# Cardboard Lanterns



## IMU (Apr 8, 2009)

In a hurry to get a few last minute things together, I couldn't find any cheap metal lanterns I liked. So I had a few cardboard tubes I wasn't using and some drafting mylar left over from work.

Simple project, took about 20 minutes to make these 2 and I used a small LED tea light inside each.









Closeup









LEDs on, with flash









LEDs on, without flash


----------



## RoxyBlue (Oct 6, 2008)

You did a great job of making the cardboard look like aged metal.


----------



## sparky (Dec 7, 2006)

Sweet... those look cool !!! AH... Halloween projects made with little or no money!!!


----------



## Spooky1 (Aug 25, 2008)

Nice job on the lanterns.


----------



## nixie (Sep 17, 2008)

Very clever, great result!


----------



## Dixie (Feb 18, 2009)

These are my FAVORITE type of projects - thinking outside of the box.... uses little money and a lot of creativity, and instant results.

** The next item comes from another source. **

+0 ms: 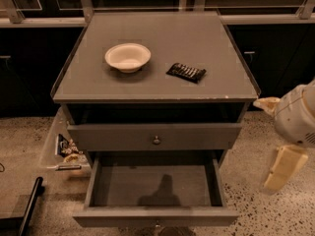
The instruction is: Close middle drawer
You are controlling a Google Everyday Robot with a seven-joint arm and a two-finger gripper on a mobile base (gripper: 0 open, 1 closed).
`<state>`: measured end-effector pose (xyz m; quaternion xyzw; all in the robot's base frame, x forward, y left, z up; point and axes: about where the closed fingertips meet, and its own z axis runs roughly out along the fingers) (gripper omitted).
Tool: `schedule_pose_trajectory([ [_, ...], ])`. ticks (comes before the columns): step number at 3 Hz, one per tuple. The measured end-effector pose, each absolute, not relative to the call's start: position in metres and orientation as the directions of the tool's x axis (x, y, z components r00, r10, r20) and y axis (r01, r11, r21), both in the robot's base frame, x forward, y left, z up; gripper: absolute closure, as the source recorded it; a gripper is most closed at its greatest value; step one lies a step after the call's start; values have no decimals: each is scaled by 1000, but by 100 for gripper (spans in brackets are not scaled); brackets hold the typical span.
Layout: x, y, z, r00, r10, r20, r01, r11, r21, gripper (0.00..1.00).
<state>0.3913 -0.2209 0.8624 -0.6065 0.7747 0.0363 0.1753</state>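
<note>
Middle drawer [155,216] stands pulled out, its inside bare. The claw [285,167] hangs to its right, well apart; I cannot tell its opening. Approach step: next, meet the front panel and push inward.

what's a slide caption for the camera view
Middle drawer wide open and bare; pincer apart from it at picture right.

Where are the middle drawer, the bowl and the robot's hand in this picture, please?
middle drawer [147,183]: camera view, on its bare grey inside floor.
bowl [127,57]: camera view, on its inner base.
hand [285,163]: camera view, at the right edge, on its pale lower part.
</note>
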Motion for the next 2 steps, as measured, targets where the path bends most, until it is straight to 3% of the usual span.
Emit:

LOVE it IMU, thanks for the inspiration!


----------



## Frighteners Entertainment (Jan 24, 2006)

Very cool Imu!


----------



## IMU (Apr 8, 2009)

Thanks all ... these little projects are so much fun. I'm happy they turned out fairly well. Hardest part was getting the mylar cylinder the correct size and the seam even.


----------



## Bone Dancer (Oct 7, 2005)

Good job IMU. The metal cardboard looks real .


----------



## richermartyn (Oct 26, 2009)

hi there...

Cardboard Lanterns-all are double sided, 2 Jack-O'-Lanterns along with black-good to very good ( slight damage to inserts and bending of ear and whisker features on cat)-largest 7.75" t.-


----------



## debbie5 (Mar 2, 2007)

Ohh richermartyn...go away with thy ads....


----------